The $93.4 billion request stemming from 2007 also includes funds for Iraq and
Afghanistan, such as repairing and replacing spent equipment, training local
security forces, and developing IED counter-measures.
The administration is requesting a 11.3 percent boost in its base defense
budget for 2008 over this year.
It includes a major expansion in the size of the Army and Marine Corps that
is projected to add 92,000 troops by 2012 and will cost $12.1 billion next
The Army's budget would swell to $130.1 billion, up $20.4 billion, surpassed
in size only by the Air Force. The Marine Corps budget would grow by more than
25 percent to $20.5 billion, a $4.3 billion increase over this year.
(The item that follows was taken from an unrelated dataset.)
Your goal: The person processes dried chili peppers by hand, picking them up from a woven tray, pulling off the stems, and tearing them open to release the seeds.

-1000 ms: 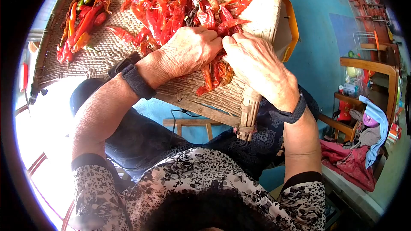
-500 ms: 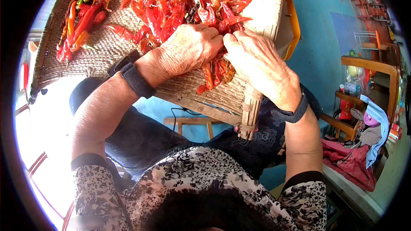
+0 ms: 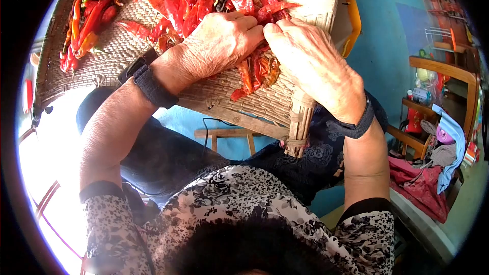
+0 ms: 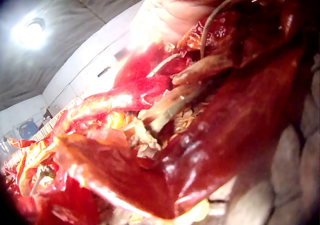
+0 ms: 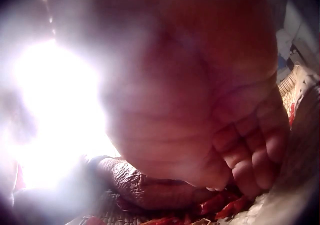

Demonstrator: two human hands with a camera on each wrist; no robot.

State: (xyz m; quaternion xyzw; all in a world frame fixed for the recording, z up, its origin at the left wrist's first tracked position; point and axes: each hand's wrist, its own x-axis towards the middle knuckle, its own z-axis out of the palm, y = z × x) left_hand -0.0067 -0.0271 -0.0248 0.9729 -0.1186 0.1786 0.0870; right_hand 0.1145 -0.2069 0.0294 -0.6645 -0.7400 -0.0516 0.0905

Rather than compensate with cuts in other areas, the administration's request
also adds billion of dollars to the budgets of the Air Force and Navy, services
that have played secondary roles in the Iraq and Afghan conflicts.
The Air Force and Navy would play lead roles in countering other potential
adversaries -- nuclear-armed North Korea, Iran and China, whose rapid military
modernization has prompted US worries about its intentions.
"Recognizing that threats to US security exist beyond the war on terror in
Iraq and Afghanistan, the United States must increase the strength and
capabilities of its forces, maintain a high state of readiness and support, and
continue strategic modernization," the Pentagon said.
The proposal would boost procurement spending by more than $20 billion to buy
fighter aircraft, electronic warfare planes, unmanned aircraft, an aircraft
carrier, destroyers, and littoral combat ships.
Overall procurement spending for 2008 would total $107.8 billlion, according
to Pentagon projections.
It would provide 14.4 billion dollars for shipbuilding, up $3.2 billion; $27
billion for aircraft, up $4.1 billion; and $3.7 billion for the army's next
generation of networked ground combat vehicles.
The proposed operations and maintenance budget would go up by $15.5
billion to $164.7 billion, much of it for training land forces, air crews
and to keep US warships at sea longer.